WORK REQUEST: Look below for the lines from the one with "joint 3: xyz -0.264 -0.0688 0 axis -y" to the one with "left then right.", and copy exactly those lines, both ends included.

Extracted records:
====================

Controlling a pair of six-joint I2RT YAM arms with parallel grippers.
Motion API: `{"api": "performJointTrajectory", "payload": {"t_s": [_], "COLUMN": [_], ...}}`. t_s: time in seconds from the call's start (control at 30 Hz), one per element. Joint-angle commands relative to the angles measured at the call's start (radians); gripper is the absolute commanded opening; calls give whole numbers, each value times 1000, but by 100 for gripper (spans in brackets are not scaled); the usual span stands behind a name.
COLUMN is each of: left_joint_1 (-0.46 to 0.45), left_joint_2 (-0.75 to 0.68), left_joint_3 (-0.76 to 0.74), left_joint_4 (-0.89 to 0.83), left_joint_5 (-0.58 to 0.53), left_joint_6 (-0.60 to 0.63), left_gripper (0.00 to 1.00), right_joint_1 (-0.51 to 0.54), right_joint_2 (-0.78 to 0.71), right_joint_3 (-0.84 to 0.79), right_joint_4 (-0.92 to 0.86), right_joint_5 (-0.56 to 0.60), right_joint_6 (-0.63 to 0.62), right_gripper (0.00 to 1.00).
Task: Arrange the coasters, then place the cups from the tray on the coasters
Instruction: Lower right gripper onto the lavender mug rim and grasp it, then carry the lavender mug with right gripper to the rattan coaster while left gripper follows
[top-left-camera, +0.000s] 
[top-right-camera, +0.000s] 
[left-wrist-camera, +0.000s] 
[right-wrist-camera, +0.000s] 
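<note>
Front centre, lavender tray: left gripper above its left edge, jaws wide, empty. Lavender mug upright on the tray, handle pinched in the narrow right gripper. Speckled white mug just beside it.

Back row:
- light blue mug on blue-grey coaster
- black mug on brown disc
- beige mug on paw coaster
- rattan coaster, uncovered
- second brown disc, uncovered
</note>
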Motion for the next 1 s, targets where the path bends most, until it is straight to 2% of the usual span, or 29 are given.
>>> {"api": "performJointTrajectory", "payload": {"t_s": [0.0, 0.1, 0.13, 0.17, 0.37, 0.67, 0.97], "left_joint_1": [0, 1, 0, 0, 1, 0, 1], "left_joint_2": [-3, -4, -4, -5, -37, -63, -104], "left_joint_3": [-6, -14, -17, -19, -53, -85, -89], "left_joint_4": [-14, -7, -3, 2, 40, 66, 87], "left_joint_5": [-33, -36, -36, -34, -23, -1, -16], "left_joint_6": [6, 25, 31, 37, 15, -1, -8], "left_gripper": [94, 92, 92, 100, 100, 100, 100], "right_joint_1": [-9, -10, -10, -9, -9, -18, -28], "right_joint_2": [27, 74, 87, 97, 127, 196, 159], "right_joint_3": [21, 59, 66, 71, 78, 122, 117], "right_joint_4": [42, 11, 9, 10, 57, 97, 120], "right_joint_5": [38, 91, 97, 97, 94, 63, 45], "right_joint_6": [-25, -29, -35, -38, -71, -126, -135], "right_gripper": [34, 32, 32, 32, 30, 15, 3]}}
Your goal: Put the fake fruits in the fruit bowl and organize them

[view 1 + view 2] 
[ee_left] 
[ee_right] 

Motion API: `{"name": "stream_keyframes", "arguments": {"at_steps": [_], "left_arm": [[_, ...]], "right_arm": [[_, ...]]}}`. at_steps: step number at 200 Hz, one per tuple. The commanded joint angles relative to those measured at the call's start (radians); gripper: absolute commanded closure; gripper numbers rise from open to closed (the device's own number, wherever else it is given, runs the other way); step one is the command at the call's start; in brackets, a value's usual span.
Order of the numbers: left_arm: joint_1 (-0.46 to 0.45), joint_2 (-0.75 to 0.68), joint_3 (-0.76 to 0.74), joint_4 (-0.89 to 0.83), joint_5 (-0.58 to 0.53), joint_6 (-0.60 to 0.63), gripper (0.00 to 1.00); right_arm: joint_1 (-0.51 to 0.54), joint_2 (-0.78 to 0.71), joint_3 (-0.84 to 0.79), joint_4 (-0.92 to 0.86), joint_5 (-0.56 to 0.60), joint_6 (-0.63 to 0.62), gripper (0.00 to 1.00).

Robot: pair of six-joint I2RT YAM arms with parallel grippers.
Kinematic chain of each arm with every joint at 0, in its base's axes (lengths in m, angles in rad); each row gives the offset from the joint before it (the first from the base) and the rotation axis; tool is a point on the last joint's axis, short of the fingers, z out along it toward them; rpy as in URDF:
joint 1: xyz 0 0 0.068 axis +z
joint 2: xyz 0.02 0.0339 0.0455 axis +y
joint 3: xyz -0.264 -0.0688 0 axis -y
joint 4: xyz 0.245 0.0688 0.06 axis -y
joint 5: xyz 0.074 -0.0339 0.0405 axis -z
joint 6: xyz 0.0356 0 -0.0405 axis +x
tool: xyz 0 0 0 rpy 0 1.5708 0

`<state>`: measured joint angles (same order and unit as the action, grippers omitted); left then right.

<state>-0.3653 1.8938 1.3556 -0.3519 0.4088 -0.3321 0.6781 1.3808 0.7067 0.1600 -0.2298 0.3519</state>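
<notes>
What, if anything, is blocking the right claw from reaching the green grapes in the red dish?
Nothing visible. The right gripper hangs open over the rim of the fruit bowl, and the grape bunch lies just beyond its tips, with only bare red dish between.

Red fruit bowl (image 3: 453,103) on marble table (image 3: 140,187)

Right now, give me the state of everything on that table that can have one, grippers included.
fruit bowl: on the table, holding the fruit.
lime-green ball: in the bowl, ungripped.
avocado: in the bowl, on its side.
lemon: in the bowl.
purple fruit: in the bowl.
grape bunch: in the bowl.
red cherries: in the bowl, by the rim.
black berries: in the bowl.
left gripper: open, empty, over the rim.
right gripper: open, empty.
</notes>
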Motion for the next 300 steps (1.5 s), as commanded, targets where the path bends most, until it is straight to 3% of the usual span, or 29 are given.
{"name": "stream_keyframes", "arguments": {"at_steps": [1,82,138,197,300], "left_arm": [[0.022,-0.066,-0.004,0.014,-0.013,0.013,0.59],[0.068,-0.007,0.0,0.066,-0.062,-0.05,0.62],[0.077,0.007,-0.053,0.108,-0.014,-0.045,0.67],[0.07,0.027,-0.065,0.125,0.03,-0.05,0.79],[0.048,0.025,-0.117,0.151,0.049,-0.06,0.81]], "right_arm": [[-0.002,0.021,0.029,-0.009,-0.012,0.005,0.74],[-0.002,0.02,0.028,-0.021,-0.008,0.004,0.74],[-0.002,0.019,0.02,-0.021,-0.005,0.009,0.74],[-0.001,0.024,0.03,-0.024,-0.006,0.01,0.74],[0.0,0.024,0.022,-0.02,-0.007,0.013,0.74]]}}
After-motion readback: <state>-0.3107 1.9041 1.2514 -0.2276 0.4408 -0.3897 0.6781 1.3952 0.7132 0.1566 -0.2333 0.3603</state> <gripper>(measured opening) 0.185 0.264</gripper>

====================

ANSWER TO THIS EXERCISE:
joint 3: xyz -0.264 -0.0688 0 axis -y
joint 4: xyz 0.245 0.0688 0.06 axis -y
joint 5: xyz 0.074 -0.0339 0.0405 axis -z
joint 6: xyz 0.0356 0 -0.0405 axis +x
tool: xyz 0 0 0 rpy 0 1.5708 0

`<state>`: measured joint angles (same order and unit as the action, grippers omitted); left then right.

The exercise is now complete.